PROBLEM STATEMENT. Your task is to output the listing exactly, leaving every image out.
☆ ☆ ☆ ☆ ☆ ☆ ☆
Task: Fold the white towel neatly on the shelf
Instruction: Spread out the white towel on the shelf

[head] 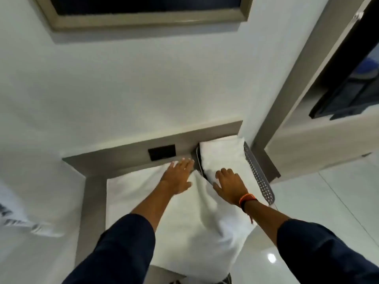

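White towel (143, 203) spread across grey shelf (93, 201), near edge hanging off at 6 o'clock. Left hand (176, 177) flat on its far edge, fingers splayed open, gripping nothing. Right hand (229, 185) at 3 o'clock of left, fingers spread, pressing towel beside folded white stack (223, 156) in perforated metal tray (259, 173).

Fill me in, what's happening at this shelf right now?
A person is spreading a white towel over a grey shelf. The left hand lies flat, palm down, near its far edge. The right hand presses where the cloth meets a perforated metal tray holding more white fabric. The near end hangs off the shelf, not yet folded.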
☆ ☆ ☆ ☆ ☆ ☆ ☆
EXERCISE ANSWER.
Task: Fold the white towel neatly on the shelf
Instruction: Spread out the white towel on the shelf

[head] 

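White towel (143, 203) spread across grey shelf (93, 201), near edge hanging off at 6 o'clock. Left hand (176, 177) flat on its far edge, fingers splayed open, gripping nothing. Right hand (229, 185) at 3 o'clock of left, fingers spread, pressing towel beside folded white stack (223, 156) in perforated metal tray (259, 173).

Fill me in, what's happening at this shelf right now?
A person is spreading a white towel over a grey shelf. The left hand lies flat, palm down, near its far edge. The right hand presses where the cloth meets a perforated metal tray holding more white fabric. The near end hangs off the shelf, not yet folded.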

With that, the exercise is done.